Rafe Sagarin est ce que vous pourriez appeler un expert en sécurité «naturel». Dans son nouveau livre, Learning From the Octopus, l'écologiste marin et analyste de la politique environnementale de l'Université de l'Arizona affirme que nous devrions nous tourner vers la nature - et ses 3, 5 milliards d'années d'adaptation pour la survie - afin de mieux nous protéger des attaques terroristes. les catastrophes et les maladies infectieuses. Il a parlé avec Megan Gambino.

Vous êtes à la fois écologiste et expert en sécurité. Comment est-ce arrivé?

J'étais d'abord un écologiste marin. En 2002, je travaillais à Washington en tant que conseiller scientifique de la députée Hilda Solis, actuellement secrétaire au Travail. Je regardais toutes les nouvelles mesures de sécurité se dérouler à Washington moins d'un an après le 11 septembre, sous l'œil d'un naturaliste. Ce que j’ai tout de suite vu, c’est que ces systèmes mis en place ne sont pas adaptables.
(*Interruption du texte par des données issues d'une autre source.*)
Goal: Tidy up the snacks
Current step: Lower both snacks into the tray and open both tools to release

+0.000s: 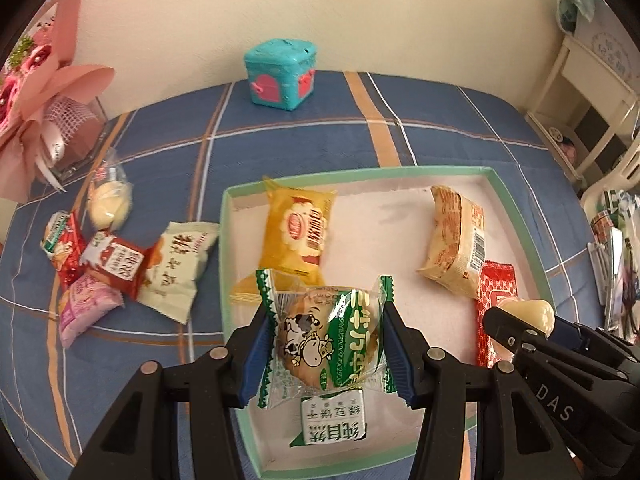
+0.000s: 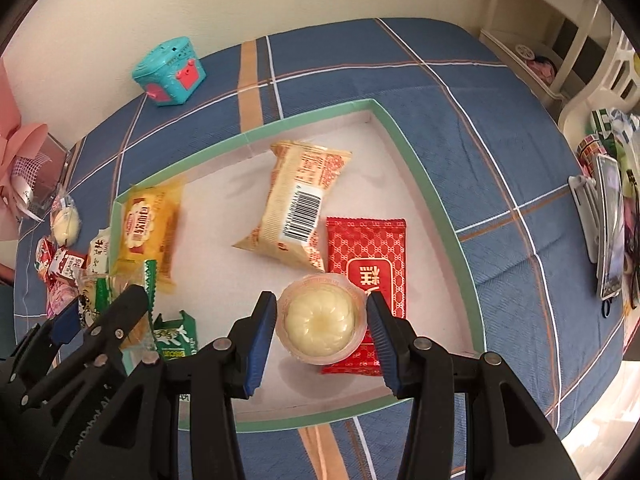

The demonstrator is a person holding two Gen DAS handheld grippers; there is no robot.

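In the left wrist view, the left gripper (image 1: 326,344) pinches the green cow-print cookie packet (image 1: 326,340) by its crimped ends, long axis crosswise between the fingers, held above the near-left part of the green-rimmed tray (image 1: 516,216). In the right wrist view, the right gripper (image 2: 322,322) clamps the round pale pastry cup (image 2: 320,318), which has no long axis, directly over the red packet (image 2: 366,256) in the tray's near-right corner, so the next move for each is probably straight down.

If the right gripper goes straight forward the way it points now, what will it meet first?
Probably the red packet lying in the green-rimmed tray: the right gripper, shut on the jelly cup, points down at it. Depth is unclear.
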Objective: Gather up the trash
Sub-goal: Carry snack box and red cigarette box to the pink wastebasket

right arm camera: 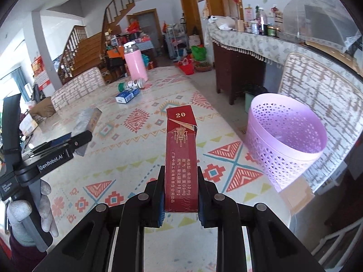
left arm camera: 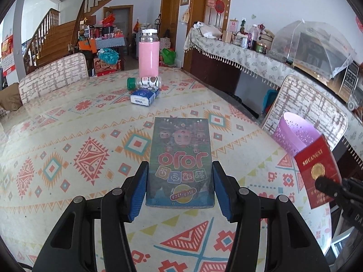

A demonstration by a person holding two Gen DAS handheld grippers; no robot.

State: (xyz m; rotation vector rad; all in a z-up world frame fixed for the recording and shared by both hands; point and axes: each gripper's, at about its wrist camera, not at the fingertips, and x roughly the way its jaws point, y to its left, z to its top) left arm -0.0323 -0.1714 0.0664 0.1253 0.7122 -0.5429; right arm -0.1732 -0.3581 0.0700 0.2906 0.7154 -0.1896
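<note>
Left gripper (left arm camera: pixel 179 188) has its jaws clamped on a flat cartoon-print box (left arm camera: pixel 180 161) above the patterned desk (left arm camera: pixel 68 136). Farther back sit a pink bottle (left arm camera: pixel 148 54), a tipped green-capped jar (left arm camera: pixel 144 82), and what's probably a tissue pack (left arm camera: pixel 144 96). Right gripper (right arm camera: pixel 180 195) pinches a red cigarette pack (right arm camera: pixel 181 158), just beside the lilac perforated basket (right arm camera: pixel 285 140).

Table (left arm camera: pixel 56 136) w/ pink bottle (left arm camera: pixel 148 55), jar (left arm camera: pixel 145 82), tissue pack (left arm camera: pixel 144 96), basket (right arm camera: pixel 285 136).
</note>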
Ils n'ont pas changé ou varient une fois qu'ils ont été installés. En tant que membre du personnel de Hill, j'ai très vite appris à mettre la main sur mes clés dans ma poche lorsque je passais par les détecteurs de métaux pour éviter de les déclencher. Si les membres du personnel souhaitant économiser 30 secondes pouvaient trouver un moyen d'éviter les mesures de sécurité, pensais-je que les terroristes pourraient rapidement trouver le moyen de contourner ces mesures? De même, les agents de sécurité ont commencé à contrôler les voitures en vérifiant l'identité des conducteurs, puis en vérifiant les coffres des voitures, mais ils l'ont fait exactement de la même manière pour chaque voiture arrivant dans les parkings du Capitole. Combien de temps faudrait-il pour régler la bombe sur le siège arrière et non le coffre? Les systèmes de sécurité n'ont pas du tout changé, à l'instar des systèmes que je connaissais si bien des bassins de marée que j'ai étudiés.

Alors, que pouvons-nous apprendre d'une pieuvre?
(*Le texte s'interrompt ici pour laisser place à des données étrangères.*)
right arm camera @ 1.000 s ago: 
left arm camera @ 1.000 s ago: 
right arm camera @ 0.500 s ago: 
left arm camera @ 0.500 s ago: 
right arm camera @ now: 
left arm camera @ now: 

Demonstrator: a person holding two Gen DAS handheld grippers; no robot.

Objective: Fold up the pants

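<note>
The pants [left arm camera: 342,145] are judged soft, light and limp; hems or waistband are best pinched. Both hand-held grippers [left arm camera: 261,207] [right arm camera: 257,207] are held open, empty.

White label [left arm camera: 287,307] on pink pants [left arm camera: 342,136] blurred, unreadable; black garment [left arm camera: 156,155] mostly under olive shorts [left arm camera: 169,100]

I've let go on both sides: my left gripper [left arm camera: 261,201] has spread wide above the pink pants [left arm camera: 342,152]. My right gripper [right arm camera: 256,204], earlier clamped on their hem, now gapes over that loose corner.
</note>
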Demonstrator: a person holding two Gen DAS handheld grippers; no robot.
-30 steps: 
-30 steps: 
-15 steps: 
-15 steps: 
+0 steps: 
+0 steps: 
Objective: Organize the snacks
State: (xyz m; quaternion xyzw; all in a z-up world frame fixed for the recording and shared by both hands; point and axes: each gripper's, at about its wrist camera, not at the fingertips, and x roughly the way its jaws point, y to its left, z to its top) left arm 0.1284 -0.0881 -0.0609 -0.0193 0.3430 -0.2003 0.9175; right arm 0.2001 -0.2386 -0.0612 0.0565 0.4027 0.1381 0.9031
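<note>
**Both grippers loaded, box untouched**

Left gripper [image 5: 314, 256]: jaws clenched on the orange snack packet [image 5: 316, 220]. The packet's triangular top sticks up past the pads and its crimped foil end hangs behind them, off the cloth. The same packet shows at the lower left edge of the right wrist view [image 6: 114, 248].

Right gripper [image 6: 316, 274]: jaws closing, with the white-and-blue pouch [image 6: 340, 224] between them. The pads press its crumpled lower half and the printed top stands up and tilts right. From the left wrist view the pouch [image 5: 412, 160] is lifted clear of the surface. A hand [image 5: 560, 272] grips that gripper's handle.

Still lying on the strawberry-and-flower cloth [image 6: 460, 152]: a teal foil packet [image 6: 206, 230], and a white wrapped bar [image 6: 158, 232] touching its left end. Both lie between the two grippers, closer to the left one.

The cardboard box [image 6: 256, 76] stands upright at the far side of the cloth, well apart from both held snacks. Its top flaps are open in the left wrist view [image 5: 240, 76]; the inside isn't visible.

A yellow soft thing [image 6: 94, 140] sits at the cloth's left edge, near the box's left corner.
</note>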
Les poulpes font tellement de choses différentes. Ils sont un exemple d'un système adaptable. Les cellules de la peau d'une pieuvre réagissent à la couleur et à la texture de leur environnement. En faisant cela individuellement, ils donnent globalement à la pieuvre un sentiment de camouflage. Ensuite, une fois que la pieuvre a identifié ce qui se passe dans l’environnement, elle a de nombreuses façons de réagir. Il peut s’envoler dans un nuage d’encre. Il peut se coincer dans une forme minuscule ou une crevasse. Il peut en fait créer des outils qui aident à se protéger. Nous avons vu des pieuvres utilisant des moitiés de noix de coco et les assembler pour former une armure.
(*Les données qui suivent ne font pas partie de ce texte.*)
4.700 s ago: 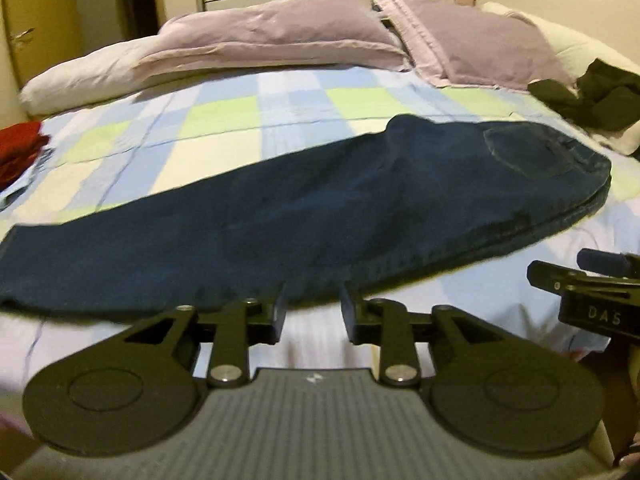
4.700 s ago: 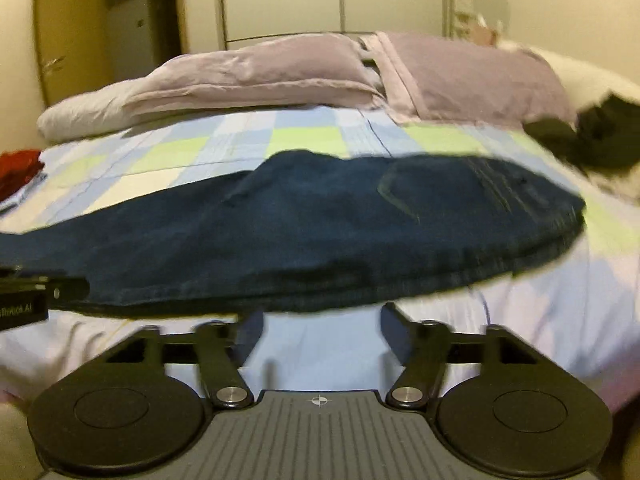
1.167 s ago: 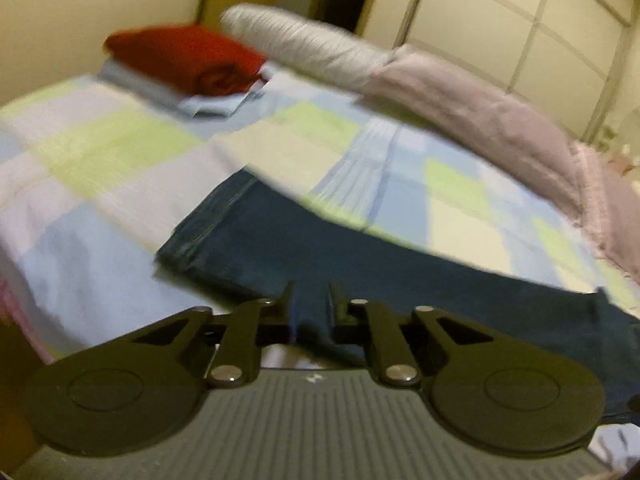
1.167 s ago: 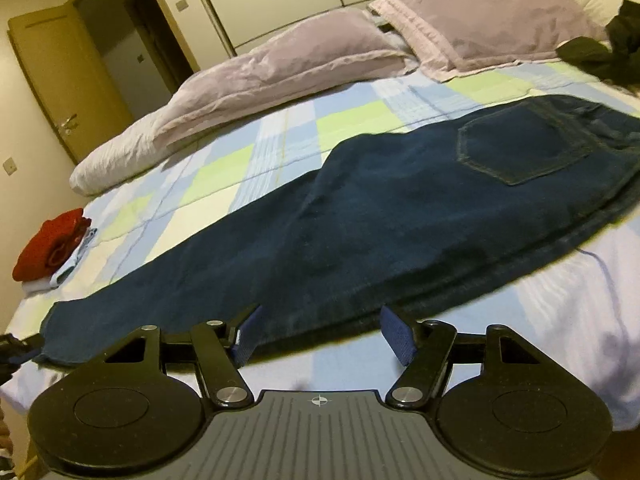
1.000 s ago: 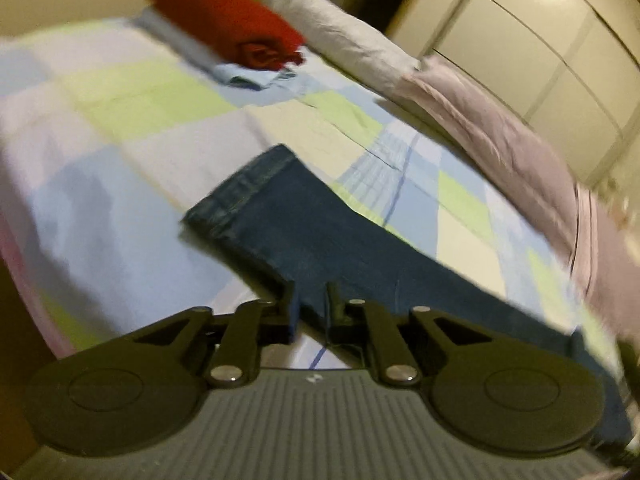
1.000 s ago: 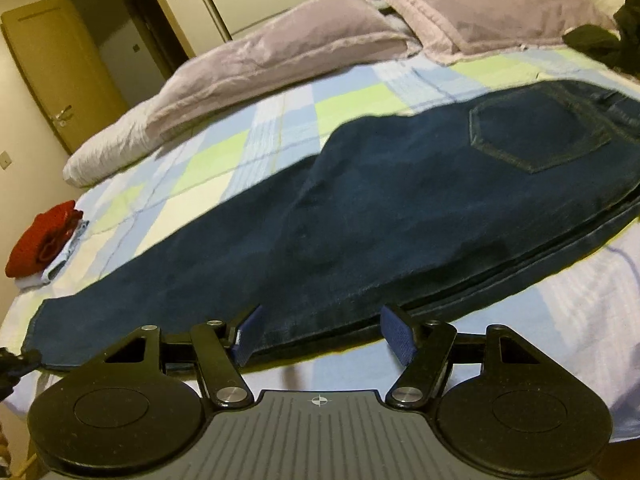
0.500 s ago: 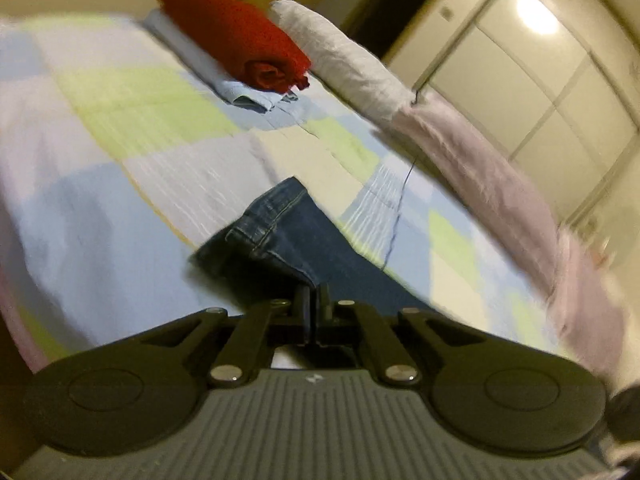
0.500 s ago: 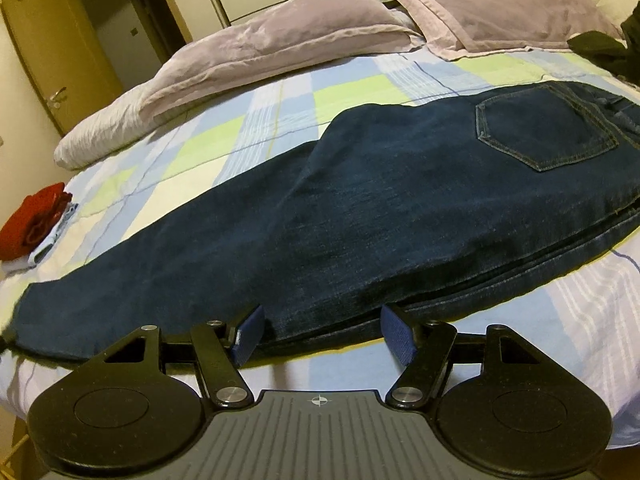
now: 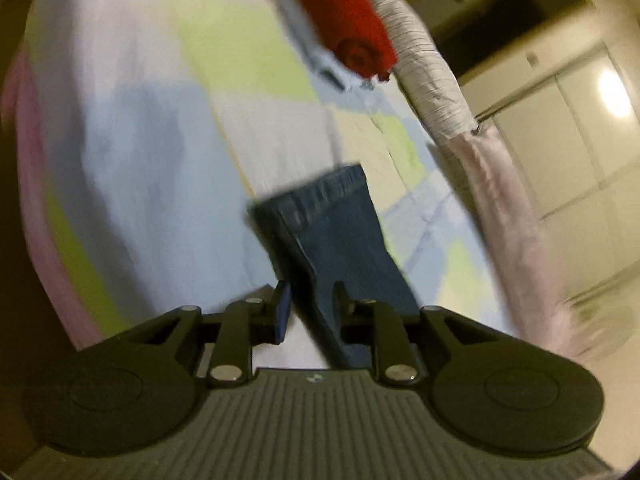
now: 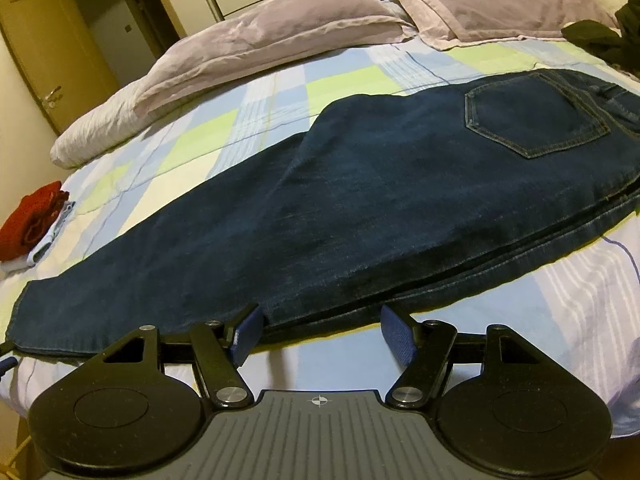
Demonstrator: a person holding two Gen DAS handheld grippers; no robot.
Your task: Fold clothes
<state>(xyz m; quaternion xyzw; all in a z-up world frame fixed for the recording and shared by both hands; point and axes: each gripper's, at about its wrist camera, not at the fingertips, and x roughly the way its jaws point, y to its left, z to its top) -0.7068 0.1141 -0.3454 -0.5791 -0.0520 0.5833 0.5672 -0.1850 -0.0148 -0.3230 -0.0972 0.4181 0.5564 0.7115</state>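
Half a second after pinching shut, the left gripper (image 9: 308, 308) is opening around the jeans (image 10: 360, 200) hem, seemingly regrasping it through the blur, while the right gripper (image 10: 320, 336) waits open just beside the jeans' near edge.

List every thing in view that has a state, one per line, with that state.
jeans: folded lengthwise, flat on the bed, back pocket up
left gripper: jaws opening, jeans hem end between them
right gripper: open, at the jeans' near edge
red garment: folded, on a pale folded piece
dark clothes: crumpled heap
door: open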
Cela ne veut pas dire que les humains devraient avoir un nuage d'encre ou quelque chose du genre. Mais les gens devraient suivre les principes de la pieuvre, qui consistent à détecter les changements dans l’environnement en utilisant le plus grand nombre de capteurs possible et à réagir à ces changements en utilisant le plus grand nombre possible de stratégies différentes. Si l'un d'eux ne fonctionne pas à un moment donné, vous en avez un autre pour le sauvegarder.

Qu'en est-il des autres animaux?

Vous pouvez certainement trouver des leçons chez les marmottes, les centipèdes, les requins et à peu près tout. Les écureuils terrestres font une communication très complexe avec les prédateurs. S'ils voient un faucon ou un coyote, ils émettent un cri d'alarme strident. Cela sert à deux fins. Il peut avertir les autres écureuils terrestres qu'il y a un prédateur, mais il indique également au faucon ou au coyote qu'il ne peut pas se faufiler dessus, que l'avantage de l'incertitude a disparu.

Lorsque ce même écureuil terrestre voit un prédateur de serpent, il ne sonne pas d'alarme car les serpents n'entendent pas. Il gonfle sa queue de manière menaçante. Il se fait plus gros. Mais cela devient encore plus complexe que cela. Si et seulement si le serpent est un serpent à sonnette, l'écureuil se réchauffera réellement la queue, car les serpents à sonnettes voient dans l'infrarouge. Il existe différentes manières de communiquer avec son prédateur qui sont très étroitement liées à ce que perçoit son prédateur.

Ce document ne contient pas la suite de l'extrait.